THE INPUT:
# # # # #

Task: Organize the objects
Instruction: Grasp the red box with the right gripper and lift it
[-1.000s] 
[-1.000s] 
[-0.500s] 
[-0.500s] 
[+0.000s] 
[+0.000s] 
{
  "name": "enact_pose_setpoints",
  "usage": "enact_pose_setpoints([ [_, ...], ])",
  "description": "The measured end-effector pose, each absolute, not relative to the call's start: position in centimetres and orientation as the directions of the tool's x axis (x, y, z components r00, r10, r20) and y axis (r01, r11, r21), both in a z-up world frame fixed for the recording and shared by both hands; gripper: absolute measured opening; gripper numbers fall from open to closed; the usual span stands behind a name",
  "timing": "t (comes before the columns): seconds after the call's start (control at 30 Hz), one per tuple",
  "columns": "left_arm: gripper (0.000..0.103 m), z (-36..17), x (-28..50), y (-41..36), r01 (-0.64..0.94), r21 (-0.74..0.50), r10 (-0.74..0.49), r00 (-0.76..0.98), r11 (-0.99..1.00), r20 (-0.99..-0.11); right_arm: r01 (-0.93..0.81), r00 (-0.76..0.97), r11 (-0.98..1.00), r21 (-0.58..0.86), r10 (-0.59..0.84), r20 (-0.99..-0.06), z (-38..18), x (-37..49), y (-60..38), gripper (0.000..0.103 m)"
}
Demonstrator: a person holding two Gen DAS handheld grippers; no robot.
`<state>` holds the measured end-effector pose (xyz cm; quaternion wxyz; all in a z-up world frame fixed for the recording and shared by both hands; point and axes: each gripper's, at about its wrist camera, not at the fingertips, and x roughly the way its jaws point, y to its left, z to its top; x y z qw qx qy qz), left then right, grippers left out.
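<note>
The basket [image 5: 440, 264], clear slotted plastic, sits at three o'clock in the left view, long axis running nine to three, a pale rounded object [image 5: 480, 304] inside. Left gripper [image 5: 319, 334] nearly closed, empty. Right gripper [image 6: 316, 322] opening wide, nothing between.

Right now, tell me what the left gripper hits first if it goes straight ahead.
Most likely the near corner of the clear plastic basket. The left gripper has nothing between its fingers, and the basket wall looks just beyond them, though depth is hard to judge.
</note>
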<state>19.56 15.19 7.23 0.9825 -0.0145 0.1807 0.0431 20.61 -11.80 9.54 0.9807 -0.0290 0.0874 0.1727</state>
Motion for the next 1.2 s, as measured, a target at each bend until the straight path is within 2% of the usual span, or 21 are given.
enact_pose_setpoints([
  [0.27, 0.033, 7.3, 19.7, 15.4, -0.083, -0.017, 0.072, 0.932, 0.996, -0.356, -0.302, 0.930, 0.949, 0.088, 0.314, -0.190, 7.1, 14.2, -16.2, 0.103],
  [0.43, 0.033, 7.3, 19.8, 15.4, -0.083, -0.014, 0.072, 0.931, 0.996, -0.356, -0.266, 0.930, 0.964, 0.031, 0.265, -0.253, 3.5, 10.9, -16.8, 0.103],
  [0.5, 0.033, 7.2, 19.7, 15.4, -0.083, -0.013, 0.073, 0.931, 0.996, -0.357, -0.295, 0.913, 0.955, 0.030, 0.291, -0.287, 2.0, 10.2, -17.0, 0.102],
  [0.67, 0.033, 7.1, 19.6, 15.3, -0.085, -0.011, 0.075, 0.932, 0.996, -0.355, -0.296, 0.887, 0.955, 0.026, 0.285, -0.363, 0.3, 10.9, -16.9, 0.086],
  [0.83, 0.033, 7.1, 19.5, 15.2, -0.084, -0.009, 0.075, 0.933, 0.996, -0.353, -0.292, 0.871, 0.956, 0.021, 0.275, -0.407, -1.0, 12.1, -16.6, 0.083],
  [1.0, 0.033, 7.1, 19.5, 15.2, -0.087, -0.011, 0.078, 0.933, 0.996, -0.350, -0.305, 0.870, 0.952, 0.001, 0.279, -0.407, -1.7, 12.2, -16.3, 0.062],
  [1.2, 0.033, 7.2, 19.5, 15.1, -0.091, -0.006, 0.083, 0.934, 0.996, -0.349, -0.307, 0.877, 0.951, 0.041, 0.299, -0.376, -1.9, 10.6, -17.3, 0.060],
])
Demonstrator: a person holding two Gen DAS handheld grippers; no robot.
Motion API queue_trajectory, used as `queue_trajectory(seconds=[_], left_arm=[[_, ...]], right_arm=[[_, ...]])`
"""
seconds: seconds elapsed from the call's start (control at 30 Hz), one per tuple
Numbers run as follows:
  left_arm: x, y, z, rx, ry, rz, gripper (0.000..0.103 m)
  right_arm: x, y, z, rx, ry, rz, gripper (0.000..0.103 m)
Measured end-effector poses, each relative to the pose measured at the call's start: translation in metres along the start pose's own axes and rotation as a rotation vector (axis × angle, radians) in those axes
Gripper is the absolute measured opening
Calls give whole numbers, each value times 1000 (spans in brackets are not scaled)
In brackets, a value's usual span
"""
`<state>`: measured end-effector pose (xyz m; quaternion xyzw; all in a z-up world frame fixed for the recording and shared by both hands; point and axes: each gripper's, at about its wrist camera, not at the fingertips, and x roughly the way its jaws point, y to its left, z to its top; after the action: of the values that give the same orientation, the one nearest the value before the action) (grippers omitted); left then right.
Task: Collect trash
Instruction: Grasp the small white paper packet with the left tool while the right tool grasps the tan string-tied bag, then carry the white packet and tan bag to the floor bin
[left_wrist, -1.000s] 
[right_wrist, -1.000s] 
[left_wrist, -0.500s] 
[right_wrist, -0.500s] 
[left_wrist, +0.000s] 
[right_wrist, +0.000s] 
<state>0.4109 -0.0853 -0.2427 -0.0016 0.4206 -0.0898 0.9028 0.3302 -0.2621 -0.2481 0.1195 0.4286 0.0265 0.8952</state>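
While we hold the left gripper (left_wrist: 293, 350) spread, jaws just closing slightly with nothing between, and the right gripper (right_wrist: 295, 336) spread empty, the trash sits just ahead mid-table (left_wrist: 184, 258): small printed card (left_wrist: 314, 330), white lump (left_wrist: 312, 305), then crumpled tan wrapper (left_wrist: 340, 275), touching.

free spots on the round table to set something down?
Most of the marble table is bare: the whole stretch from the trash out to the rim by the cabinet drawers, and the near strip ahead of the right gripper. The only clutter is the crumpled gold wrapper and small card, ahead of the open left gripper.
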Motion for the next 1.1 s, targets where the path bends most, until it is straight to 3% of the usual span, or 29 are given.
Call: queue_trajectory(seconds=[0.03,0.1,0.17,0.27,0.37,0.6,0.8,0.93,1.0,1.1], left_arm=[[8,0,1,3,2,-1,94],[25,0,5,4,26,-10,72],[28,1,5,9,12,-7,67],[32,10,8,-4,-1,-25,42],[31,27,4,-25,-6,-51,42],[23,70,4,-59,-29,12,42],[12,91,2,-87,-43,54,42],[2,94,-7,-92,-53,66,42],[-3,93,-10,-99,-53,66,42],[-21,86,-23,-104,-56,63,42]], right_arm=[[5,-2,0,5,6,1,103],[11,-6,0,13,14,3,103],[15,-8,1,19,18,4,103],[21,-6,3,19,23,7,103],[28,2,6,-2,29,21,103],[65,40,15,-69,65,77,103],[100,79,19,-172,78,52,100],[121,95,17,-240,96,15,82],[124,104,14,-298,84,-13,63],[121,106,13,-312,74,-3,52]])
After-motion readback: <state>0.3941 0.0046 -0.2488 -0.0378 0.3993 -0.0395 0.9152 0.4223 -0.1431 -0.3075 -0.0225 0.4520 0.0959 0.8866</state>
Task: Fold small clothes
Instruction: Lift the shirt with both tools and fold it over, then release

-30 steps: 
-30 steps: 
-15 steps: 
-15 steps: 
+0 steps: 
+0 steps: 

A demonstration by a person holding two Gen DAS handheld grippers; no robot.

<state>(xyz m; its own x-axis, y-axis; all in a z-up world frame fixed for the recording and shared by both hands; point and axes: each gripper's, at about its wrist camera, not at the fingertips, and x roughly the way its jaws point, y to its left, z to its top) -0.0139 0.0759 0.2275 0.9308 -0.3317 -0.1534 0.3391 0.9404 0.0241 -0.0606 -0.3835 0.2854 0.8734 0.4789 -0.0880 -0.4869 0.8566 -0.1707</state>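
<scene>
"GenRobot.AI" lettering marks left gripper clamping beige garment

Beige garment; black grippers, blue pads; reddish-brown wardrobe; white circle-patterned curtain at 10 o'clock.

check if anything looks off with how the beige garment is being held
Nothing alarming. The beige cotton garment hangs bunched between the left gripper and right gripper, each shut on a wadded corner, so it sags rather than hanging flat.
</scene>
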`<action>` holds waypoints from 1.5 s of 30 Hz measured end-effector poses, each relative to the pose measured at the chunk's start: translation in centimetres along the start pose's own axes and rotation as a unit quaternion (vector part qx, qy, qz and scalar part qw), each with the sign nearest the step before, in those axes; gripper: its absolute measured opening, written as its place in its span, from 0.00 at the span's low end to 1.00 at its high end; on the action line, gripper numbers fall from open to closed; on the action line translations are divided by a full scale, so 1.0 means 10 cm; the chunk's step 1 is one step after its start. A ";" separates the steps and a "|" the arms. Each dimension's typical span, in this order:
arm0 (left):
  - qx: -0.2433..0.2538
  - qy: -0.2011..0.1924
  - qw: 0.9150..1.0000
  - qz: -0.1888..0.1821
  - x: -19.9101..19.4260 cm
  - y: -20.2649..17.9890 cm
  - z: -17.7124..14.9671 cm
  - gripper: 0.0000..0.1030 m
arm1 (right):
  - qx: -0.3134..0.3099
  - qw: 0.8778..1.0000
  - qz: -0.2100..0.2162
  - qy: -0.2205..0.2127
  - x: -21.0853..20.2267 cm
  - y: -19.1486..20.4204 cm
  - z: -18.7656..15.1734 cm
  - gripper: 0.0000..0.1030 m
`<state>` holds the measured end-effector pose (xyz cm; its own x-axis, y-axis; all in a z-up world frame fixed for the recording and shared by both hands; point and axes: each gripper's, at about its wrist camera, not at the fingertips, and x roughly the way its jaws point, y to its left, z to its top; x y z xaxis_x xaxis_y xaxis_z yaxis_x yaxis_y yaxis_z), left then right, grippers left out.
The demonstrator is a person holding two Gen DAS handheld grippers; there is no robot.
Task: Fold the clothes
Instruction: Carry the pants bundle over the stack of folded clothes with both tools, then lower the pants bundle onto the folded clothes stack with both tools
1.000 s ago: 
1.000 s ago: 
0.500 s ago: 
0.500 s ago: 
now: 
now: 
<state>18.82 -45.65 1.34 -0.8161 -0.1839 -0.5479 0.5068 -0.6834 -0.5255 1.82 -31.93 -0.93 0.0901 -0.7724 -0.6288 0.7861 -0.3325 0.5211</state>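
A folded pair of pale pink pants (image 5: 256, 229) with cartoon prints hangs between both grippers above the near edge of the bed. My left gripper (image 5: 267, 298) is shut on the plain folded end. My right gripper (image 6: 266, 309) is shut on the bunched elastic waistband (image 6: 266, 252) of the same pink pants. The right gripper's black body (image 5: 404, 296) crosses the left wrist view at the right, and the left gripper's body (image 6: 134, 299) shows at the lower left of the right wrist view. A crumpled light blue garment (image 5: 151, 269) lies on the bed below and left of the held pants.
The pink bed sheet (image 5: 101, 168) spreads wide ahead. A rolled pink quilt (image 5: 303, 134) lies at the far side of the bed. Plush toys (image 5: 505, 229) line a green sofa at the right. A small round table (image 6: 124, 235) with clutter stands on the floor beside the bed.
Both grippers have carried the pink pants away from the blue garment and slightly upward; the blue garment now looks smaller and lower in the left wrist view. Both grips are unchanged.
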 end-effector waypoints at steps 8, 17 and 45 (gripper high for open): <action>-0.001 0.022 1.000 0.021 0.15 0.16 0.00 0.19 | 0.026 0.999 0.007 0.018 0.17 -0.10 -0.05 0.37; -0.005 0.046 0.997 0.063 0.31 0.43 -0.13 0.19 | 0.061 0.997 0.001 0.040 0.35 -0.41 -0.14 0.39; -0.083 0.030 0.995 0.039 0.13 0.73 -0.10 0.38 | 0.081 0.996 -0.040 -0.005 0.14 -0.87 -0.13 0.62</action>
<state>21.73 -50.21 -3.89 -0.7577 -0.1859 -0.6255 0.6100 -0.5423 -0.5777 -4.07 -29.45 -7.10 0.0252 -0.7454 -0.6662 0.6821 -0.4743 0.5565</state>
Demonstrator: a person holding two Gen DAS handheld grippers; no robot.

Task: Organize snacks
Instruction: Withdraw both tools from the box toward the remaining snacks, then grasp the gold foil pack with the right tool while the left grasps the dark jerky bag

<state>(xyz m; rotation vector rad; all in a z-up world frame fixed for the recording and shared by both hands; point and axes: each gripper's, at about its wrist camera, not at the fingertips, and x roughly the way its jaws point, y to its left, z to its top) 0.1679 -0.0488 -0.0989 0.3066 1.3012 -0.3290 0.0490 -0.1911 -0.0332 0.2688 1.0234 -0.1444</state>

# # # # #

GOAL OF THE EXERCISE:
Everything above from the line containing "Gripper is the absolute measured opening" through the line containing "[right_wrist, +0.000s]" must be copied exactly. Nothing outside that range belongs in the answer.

ANSWER SECTION:
Gripper is the absolute measured opening
Calls give whole numbers, each value times 1000 (spans in brackets are not scaled)
In brackets, a value's usual span
"""
`<state>`: measured end-effector pose (xyz m; quaternion xyzw; all in a z-up world frame fixed for the recording and shared by both hands; point and axes: each gripper's, at about its wrist camera, not at the fingertips, and x roughly the way its jaws point, y to its left, z to its top; after the action: of the values that give the same orientation, the one nearest the value before the action) (grippers omitted); left then right.
Task: Collect trash
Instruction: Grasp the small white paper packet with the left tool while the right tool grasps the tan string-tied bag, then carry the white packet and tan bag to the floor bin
[left_wrist, -1.000s] 
[right_wrist, -1.000s] 
[left_wrist, -0.500s] 
[right_wrist, -0.500s] 
[left_wrist, +0.000s] 
[right_wrist, +0.000s] 

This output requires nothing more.